Passiert ist seitdem sichtbar garnichts. Es ist ja auch ziemlich peinlich. Falls Karlsruhe doch etwas richtig gestellt hat, dann so heimlich und leise, dass davon nichts dort angekommen ist, wo es hingehört. Zum Beispiel in der Pro-ABA-Yahoogroup, wo man die „guten Nachrichten“ zuvor noch gefeiert hatte oder in den diversen Foren und sozialen Netzwerken, in denen viele Eltern und Autisten sich austauschen. Falls jemand unserer Leserinnen und Leser von einer derartigen Richtigstellung etwas mitbekommen hat, freue ich mich über eine Meldung. Selbstverständlich bleibt ihr anonym, wenn ihr das wollt.
Dass der Bundesvorstand zwar im stillen Kämmerlein diese ganze Sache nicht gutheißt, aber nach außen hin schweigt, ist in meinen Augen eine Sauerei und zeugt einfach nur von fehlendem Rückgrat. Da tröstet auch der (ebenfalls nicht öffentliche) Beschluss, dass man in Zukunft keine ABA-Fortbildungen mehr anbieten wolle, nicht wirklich.
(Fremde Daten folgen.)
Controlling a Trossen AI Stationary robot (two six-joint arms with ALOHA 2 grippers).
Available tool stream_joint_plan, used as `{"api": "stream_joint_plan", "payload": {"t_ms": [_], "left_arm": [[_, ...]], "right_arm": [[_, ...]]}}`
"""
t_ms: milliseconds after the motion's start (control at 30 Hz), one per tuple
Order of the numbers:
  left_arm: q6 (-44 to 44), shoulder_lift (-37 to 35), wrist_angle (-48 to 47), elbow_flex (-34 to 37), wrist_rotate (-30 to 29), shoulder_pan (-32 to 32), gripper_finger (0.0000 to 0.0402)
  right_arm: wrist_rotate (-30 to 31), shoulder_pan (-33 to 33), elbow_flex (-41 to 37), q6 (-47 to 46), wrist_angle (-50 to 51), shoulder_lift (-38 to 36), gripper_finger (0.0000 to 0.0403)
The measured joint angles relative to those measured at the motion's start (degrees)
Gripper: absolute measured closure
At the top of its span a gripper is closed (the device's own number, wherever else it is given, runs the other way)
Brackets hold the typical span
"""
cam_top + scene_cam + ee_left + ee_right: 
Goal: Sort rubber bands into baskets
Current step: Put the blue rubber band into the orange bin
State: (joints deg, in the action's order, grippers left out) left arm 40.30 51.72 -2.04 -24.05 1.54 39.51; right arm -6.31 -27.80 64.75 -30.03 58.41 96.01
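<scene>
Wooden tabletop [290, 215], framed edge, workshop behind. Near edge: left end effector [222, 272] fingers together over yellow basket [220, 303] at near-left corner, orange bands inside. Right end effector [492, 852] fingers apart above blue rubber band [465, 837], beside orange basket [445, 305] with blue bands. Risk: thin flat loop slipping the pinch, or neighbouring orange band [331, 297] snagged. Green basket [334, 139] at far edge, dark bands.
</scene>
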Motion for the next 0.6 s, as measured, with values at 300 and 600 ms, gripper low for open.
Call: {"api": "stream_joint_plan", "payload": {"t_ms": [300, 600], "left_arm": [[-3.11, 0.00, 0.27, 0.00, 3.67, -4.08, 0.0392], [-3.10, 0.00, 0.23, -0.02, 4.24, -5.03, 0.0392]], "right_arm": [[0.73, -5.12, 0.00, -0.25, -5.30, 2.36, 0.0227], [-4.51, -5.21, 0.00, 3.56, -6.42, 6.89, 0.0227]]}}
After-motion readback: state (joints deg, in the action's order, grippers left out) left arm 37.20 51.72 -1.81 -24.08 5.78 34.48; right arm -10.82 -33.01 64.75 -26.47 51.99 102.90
Allerdings ermöglicht es Spekulationen. Der ehemalige Regionalverband Autismus Hamburg ist (bereits vor Längerem) aus dem Bundesverband ausgetreten. Grund waren damals Meinungsverschiedenheiten ABA betreffend. Hamburg verlangte mehr ABA aber Autismus Deutschland wollte nicht. Vielleicht ist diese Entwicklung als Hinweis zu deuten, dass auch Karlsruhe keine Abnehmer für seine extremen Haltungen findet. Die Gründung eines neuen Landesverbandes in Baden Württemberg, in dem Karlsruhes Positionen angeblich nicht auf Anklang stoßen, kommt noch dazu. Gerüchten zufolge sind die Karlsruher Eltern bereits ziemlich isoliert, wohingegen der fortschrittlichere Regionalverband Autismus Mittelfranken zum Beispiel breitere Unterstützung erfährt. Alles intern versteht sich. Unter vorgehaltener Hand. Flüsternd, damit die Öffentlichkeit bloß nicht informiert ist. Man muss sich schließlich alle Türen offen halten (RW).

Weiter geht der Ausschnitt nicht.